Return exactly the lines below, starting with the one that has "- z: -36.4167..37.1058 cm" and going on through the one that has "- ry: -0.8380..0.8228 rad".

INPUT RECORDS:
-- Opening Marker --
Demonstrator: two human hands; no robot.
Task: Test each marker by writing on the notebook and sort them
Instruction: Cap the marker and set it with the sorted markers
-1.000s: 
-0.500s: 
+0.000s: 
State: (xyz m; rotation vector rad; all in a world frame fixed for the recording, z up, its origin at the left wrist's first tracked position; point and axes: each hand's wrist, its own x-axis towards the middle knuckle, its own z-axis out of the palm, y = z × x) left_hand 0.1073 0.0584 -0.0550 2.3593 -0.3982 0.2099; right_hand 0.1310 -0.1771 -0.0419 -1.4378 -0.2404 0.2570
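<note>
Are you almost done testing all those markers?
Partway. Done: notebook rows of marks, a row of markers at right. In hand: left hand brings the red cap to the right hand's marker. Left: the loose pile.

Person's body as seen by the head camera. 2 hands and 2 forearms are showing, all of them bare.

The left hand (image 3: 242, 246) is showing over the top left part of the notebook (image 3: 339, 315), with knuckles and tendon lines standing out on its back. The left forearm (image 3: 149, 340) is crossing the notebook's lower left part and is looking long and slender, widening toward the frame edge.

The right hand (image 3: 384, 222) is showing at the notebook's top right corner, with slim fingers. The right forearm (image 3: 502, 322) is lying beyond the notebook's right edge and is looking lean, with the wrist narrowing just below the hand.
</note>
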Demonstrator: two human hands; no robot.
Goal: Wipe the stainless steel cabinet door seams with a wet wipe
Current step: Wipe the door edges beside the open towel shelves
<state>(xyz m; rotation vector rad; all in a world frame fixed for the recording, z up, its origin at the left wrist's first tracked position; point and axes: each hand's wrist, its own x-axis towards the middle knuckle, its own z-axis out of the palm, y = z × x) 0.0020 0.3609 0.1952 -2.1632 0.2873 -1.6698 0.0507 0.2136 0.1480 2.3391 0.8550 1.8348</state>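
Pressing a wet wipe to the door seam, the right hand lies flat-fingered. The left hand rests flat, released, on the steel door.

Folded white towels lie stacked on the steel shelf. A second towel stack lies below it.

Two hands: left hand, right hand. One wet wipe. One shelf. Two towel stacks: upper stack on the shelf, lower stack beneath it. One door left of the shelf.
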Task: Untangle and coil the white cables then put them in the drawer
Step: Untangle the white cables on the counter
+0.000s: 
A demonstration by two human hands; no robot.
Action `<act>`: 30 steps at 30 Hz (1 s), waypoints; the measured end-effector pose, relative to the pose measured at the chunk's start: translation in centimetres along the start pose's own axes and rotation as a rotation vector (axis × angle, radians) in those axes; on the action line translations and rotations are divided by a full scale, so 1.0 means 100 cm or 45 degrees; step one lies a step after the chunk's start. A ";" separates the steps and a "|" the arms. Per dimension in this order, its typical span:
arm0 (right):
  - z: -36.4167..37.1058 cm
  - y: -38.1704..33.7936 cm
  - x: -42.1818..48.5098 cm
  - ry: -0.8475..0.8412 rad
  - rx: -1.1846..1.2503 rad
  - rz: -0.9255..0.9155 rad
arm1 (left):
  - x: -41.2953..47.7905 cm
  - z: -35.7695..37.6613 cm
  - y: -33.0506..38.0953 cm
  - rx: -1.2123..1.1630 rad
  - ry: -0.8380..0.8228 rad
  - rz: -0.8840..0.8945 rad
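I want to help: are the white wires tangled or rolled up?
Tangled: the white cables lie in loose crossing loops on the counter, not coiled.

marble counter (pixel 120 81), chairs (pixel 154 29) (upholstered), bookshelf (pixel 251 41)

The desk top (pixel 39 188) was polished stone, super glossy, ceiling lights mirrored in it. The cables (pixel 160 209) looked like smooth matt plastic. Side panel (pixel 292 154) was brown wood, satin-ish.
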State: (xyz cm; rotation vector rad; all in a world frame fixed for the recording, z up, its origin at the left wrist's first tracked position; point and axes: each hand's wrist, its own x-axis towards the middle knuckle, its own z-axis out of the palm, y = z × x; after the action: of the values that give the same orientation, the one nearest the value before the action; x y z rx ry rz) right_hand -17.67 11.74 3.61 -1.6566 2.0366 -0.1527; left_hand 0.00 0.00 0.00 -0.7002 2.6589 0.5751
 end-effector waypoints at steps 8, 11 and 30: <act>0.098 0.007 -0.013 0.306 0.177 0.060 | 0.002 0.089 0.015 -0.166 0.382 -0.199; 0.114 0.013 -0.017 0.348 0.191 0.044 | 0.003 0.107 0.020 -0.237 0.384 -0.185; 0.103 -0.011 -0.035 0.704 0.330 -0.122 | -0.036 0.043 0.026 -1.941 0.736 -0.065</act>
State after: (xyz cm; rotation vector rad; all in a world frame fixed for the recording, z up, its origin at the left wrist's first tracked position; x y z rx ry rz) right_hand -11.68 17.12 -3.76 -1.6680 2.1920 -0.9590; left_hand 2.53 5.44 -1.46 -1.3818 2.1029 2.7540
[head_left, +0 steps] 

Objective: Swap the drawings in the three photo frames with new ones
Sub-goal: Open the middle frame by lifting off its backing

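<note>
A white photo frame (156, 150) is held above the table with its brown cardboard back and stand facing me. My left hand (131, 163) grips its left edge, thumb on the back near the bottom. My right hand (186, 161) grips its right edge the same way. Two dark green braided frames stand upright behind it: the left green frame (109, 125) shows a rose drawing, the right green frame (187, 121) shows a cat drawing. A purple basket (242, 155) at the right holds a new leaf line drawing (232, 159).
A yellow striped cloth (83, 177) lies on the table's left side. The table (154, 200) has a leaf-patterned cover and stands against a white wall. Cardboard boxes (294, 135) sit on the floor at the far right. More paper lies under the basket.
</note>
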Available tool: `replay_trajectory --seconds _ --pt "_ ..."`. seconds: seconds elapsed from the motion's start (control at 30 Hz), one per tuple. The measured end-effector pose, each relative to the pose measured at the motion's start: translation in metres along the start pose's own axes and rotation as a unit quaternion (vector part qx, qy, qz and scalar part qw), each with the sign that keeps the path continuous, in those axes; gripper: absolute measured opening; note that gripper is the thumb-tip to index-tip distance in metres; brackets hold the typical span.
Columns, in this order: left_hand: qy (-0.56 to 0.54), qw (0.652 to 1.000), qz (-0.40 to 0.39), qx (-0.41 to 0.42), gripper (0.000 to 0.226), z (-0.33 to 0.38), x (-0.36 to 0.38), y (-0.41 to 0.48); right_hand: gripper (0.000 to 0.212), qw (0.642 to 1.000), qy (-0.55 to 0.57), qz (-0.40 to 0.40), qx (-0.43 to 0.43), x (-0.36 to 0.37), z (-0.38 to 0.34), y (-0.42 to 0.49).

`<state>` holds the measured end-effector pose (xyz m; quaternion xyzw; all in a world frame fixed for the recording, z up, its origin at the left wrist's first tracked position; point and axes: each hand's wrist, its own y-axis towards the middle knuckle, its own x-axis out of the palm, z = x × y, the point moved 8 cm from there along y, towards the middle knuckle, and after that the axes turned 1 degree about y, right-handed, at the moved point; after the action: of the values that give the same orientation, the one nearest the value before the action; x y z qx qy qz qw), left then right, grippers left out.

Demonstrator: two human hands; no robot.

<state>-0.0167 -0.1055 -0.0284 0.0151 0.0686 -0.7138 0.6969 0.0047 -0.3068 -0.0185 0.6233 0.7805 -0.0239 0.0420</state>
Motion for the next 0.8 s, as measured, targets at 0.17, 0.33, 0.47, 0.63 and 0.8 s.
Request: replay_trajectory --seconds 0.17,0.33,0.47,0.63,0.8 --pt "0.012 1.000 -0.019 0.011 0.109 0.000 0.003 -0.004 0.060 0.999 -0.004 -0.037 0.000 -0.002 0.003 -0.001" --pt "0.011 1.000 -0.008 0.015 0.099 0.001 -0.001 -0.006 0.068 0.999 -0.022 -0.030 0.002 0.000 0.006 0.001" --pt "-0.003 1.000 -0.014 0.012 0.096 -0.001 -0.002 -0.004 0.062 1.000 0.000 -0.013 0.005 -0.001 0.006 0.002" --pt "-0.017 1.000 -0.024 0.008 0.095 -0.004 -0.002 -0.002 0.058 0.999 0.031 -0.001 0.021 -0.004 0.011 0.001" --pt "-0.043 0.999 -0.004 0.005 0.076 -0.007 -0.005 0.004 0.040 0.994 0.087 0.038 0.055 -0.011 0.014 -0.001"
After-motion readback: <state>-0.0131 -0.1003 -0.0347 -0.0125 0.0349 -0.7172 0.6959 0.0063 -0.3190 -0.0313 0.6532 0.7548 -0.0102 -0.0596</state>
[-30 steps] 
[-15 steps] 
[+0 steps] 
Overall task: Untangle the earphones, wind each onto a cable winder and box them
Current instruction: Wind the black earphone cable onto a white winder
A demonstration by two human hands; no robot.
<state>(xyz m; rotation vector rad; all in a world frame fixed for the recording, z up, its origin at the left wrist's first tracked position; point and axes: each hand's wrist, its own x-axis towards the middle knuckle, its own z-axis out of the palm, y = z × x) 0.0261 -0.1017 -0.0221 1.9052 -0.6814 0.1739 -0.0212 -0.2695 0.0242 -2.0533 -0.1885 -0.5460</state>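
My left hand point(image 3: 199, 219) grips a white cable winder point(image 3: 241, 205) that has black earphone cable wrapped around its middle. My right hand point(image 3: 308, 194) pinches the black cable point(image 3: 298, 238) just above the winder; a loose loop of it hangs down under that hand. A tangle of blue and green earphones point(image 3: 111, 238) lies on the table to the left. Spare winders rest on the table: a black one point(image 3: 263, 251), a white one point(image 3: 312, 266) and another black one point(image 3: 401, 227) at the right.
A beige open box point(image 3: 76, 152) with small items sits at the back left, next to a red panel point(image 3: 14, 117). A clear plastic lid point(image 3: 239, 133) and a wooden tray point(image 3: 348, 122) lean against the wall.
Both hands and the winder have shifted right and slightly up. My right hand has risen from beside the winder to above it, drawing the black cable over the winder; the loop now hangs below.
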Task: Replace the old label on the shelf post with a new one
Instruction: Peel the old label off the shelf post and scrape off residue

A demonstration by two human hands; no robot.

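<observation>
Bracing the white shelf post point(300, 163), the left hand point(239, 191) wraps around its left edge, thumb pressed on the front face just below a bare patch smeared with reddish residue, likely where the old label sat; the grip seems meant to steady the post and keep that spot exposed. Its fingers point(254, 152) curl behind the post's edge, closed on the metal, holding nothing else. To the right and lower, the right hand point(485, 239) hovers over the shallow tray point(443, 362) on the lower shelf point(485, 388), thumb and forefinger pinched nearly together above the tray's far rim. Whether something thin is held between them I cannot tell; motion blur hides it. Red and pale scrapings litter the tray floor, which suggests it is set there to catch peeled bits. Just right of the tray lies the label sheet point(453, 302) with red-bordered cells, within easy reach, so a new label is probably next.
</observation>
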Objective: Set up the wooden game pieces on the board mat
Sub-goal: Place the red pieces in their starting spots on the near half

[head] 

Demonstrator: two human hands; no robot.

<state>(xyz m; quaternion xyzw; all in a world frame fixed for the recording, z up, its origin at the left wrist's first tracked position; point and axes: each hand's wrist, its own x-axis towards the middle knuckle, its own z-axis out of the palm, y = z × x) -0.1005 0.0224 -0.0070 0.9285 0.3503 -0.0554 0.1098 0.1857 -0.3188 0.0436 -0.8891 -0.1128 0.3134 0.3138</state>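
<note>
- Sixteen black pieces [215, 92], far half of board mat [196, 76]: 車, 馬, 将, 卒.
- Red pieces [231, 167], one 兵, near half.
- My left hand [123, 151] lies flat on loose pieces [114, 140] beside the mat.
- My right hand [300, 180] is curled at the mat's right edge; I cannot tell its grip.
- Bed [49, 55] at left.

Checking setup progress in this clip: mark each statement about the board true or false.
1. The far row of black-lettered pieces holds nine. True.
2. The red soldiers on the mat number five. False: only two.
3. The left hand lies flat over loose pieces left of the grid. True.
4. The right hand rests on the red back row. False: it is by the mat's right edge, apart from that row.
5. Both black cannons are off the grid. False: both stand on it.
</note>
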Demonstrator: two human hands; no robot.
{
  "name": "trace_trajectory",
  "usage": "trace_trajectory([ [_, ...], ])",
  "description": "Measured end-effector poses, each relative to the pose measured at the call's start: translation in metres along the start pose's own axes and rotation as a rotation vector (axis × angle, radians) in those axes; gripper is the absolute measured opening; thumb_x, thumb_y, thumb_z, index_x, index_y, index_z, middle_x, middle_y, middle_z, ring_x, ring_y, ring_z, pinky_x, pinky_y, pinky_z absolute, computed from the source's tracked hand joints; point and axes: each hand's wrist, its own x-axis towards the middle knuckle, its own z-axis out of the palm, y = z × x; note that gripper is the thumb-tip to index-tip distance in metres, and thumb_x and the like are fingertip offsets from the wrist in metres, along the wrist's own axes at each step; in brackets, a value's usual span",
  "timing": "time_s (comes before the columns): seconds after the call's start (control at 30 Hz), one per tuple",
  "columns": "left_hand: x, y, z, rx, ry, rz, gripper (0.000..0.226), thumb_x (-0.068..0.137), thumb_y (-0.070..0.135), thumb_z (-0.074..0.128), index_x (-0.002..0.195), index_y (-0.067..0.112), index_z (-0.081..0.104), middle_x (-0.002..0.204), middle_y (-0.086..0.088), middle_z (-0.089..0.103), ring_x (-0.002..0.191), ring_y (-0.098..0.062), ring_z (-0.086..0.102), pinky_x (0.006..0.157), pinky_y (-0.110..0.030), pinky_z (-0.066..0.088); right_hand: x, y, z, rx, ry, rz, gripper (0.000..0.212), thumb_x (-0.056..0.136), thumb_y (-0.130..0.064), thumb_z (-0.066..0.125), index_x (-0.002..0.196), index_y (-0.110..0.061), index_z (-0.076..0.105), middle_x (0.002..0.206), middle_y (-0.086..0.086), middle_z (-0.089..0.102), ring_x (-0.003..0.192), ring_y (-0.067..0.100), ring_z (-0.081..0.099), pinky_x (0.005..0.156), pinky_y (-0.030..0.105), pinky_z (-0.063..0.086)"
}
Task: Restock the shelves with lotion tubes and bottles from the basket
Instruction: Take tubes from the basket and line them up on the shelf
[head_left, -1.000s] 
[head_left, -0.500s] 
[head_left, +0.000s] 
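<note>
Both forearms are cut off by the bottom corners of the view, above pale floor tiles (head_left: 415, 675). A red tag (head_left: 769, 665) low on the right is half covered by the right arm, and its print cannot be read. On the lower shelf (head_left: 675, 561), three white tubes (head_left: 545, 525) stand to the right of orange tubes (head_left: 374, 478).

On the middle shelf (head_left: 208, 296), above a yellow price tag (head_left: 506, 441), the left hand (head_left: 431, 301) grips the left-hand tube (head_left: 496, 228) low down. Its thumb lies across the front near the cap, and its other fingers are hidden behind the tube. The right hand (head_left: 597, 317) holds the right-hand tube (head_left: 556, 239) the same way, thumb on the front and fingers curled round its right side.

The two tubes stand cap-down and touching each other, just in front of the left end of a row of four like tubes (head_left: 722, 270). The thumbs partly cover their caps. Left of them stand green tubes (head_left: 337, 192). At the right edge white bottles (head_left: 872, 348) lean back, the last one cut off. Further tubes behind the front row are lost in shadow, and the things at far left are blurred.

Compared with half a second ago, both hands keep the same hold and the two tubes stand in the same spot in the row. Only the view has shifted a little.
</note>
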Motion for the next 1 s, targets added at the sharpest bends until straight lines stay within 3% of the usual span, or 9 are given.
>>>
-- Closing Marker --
TASK OUTPUT:
  - z: -36.4167..37.1058 cm
  - y: -38.1704..33.7936 cm
  - x: -42.1818..48.5098 cm
  - ry: -0.8475..0.8412 rad
  - rx: -1.1846..1.2503 rad
  - rz: -0.9255..0.9155 rad
arm1 (left):
  - x: -41.2953..47.7905 cm
  - z: -35.7695..37.6613 cm
  - y: -33.0506..38.0953 cm
  - rx: -1.2123..1.1630 rad
  - ry: -0.8380..0.8228 rad

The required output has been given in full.